PMD or Post Mint Damage is a very common term used at online forums, dealerships and coin shows in reference to coins that obtained damage after it was released from the mint. It’s a class of it’s own in numismatics but most generally devalues the coins involved. However there remains a few instances when a coin is PMD, and actually gains in value. In example, Buffalo Nickels carved into HoBo Nickels, but none are most valuable than the 1804 10C struck on 1838 1C, pictured above.
What occurred here is that an 1804 Draped Bust Dime die was used to strike an 1838 Matron Head Large Cent, and according to the records this happened outside of the mint. A couple diagnostics confirms this assertion: One, the 1838 Large Cent shows signs of wear, so the coin had been in circulation for a few years before it was restruck with the 1804 discarded dime die. Two, the Joseph Mickley auction catalog in the mid 1860’s, listed several discarded mint dies that the government repurchased from his auction.
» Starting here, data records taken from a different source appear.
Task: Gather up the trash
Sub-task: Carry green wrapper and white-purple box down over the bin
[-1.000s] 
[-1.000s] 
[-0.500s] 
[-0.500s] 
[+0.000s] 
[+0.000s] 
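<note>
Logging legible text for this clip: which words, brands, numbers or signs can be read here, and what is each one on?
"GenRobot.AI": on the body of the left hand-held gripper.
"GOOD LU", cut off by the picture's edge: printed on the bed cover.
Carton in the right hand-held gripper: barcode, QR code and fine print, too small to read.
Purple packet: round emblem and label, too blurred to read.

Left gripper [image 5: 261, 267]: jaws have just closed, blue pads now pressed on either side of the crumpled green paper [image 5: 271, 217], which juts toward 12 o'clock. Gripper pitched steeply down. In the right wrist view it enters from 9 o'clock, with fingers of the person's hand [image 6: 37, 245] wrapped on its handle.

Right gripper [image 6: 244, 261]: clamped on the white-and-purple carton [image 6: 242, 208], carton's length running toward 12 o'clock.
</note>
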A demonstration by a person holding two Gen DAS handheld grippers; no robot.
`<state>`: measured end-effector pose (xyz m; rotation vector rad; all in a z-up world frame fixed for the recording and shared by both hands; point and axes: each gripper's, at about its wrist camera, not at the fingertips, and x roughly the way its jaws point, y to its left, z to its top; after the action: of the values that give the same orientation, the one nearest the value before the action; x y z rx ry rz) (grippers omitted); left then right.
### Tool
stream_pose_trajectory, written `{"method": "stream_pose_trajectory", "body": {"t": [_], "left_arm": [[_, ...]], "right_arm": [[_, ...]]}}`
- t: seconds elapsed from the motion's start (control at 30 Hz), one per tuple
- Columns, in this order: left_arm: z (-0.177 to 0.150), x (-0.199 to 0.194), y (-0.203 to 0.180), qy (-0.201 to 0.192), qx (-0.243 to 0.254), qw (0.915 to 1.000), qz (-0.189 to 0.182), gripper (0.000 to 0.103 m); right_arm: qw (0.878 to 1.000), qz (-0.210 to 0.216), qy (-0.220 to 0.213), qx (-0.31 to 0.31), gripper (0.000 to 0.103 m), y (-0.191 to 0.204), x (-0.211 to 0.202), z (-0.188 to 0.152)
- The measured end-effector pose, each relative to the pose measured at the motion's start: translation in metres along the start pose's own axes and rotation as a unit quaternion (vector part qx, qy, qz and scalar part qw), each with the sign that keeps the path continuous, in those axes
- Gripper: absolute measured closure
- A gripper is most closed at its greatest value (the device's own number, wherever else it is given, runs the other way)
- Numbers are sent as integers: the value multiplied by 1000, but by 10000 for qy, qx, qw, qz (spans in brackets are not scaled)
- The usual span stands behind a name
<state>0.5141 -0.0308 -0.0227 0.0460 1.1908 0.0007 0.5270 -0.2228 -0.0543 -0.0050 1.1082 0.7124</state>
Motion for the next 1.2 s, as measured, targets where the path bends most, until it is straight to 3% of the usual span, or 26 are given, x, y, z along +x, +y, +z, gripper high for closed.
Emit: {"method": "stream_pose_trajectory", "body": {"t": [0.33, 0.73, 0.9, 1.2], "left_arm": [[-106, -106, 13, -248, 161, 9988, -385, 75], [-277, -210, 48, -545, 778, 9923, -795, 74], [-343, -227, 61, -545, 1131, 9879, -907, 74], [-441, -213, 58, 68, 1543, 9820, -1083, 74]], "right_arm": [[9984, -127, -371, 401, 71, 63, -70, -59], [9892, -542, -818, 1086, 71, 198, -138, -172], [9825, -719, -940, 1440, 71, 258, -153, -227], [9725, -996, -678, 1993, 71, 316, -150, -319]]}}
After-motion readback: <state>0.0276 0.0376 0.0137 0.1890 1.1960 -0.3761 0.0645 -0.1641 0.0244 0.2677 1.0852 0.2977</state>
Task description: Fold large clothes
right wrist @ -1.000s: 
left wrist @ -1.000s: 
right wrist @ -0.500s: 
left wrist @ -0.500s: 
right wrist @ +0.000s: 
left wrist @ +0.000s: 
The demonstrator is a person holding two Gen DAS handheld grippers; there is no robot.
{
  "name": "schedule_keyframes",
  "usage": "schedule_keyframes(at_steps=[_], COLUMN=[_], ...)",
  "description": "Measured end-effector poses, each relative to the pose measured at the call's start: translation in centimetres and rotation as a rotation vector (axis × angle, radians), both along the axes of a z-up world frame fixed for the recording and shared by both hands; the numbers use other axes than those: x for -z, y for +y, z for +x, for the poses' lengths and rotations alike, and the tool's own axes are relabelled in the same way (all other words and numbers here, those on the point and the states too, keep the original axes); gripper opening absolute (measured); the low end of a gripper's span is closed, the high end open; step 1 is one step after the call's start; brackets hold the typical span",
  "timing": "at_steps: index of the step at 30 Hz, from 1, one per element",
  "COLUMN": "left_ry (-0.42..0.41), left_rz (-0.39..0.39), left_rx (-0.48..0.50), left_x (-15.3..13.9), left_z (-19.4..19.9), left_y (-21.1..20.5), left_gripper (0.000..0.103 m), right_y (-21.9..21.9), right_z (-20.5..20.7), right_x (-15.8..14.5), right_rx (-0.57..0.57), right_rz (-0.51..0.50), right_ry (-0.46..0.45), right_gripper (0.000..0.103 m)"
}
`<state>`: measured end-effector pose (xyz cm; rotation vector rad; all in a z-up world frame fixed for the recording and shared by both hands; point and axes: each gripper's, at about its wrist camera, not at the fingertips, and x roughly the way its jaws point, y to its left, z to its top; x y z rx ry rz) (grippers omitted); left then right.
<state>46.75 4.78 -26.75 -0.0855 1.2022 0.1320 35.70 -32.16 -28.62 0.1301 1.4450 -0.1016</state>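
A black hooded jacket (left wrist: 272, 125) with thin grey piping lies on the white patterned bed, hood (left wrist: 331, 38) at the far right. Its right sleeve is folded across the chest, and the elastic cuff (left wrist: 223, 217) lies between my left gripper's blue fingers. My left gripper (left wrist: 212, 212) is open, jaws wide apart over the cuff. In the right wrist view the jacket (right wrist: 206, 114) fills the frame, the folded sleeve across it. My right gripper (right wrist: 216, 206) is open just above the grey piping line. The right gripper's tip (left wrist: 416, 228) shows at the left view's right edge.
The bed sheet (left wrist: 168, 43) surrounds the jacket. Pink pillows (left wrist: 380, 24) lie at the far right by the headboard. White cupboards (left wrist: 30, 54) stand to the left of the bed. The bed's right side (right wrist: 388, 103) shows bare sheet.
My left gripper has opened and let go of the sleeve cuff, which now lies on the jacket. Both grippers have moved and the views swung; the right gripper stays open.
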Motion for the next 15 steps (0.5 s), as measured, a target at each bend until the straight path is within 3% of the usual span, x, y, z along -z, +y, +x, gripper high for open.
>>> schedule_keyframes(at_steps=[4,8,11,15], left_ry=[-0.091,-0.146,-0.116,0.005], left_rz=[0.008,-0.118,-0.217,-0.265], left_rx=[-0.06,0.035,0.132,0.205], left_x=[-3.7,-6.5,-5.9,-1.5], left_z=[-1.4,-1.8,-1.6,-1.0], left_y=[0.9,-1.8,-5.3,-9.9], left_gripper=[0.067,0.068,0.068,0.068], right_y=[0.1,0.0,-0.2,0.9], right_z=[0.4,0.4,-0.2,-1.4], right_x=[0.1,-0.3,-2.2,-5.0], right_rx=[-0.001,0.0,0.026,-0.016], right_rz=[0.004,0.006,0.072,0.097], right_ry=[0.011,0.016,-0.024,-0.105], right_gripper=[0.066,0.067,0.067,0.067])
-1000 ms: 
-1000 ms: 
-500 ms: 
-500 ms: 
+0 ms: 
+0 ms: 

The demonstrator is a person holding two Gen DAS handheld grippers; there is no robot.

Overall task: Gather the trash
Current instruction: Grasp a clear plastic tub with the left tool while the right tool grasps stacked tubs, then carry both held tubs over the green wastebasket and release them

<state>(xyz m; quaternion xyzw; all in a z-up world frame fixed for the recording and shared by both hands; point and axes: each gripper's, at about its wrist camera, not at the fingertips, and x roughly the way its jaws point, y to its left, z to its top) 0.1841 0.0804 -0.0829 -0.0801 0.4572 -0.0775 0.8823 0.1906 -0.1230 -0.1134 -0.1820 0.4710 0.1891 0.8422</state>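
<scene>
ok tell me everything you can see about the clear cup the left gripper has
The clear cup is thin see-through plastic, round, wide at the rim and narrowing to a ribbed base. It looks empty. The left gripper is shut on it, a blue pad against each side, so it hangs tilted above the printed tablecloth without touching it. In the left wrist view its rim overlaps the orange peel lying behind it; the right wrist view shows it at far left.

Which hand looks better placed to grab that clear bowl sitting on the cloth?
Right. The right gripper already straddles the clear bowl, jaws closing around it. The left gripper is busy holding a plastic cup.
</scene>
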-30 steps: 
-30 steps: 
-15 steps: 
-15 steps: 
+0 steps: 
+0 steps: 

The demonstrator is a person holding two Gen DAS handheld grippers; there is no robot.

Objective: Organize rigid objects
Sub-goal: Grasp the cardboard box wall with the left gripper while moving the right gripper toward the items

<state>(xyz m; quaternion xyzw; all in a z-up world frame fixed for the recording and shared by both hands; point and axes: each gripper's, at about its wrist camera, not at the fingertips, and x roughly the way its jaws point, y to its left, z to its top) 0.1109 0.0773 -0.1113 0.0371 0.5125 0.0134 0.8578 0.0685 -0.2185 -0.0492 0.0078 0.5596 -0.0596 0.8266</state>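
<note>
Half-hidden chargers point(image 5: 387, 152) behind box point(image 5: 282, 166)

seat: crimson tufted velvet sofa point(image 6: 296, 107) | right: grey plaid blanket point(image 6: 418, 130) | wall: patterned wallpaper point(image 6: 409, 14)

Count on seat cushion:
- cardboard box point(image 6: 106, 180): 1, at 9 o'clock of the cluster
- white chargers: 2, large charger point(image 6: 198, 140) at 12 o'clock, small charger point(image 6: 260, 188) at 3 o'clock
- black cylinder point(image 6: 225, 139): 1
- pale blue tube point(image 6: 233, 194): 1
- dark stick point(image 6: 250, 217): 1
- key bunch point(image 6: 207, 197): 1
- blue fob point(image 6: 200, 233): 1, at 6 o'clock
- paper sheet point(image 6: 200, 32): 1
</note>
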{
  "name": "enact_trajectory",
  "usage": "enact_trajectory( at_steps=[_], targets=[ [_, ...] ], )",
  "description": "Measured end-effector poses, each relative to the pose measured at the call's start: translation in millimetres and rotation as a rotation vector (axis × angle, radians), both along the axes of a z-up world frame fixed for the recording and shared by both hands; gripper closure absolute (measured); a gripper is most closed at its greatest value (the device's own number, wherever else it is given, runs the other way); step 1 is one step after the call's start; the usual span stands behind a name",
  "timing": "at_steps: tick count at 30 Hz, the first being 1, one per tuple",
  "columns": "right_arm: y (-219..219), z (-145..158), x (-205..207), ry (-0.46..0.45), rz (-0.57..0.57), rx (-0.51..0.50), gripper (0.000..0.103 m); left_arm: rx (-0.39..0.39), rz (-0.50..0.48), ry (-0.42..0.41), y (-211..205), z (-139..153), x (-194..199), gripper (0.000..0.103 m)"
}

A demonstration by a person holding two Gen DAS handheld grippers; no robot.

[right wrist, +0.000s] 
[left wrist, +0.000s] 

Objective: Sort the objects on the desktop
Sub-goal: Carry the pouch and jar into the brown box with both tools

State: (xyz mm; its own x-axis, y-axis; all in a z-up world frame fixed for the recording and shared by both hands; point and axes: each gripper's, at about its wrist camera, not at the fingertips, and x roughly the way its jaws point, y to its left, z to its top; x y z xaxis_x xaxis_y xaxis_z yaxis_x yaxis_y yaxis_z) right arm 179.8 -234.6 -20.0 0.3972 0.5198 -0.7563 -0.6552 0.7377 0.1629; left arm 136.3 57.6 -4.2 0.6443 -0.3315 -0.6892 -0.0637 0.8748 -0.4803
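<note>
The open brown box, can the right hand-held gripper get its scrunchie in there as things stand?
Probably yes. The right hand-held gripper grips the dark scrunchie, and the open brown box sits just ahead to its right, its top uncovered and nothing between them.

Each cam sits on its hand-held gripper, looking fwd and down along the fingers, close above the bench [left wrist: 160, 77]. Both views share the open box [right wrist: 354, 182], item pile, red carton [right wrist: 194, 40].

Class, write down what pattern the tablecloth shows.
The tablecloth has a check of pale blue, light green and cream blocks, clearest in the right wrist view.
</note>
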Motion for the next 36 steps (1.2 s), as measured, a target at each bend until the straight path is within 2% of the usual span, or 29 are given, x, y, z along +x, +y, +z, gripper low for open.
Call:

Therefore, it’s believed by many experts, that Joseph Mickley could have created this restrike himself during the 1860’s. Only two are known. Did Mickley strike these coins for his auctions? He did oversee the 1804 cent restrikes among other related items, but it still remains a mystery, in part, that has few other leads and many guesses.
The last one sold at Heritage Auctions, July 30, 2008 for $25,300, making it the most valuable PMD coin in existence. At least until one is presented at auction again.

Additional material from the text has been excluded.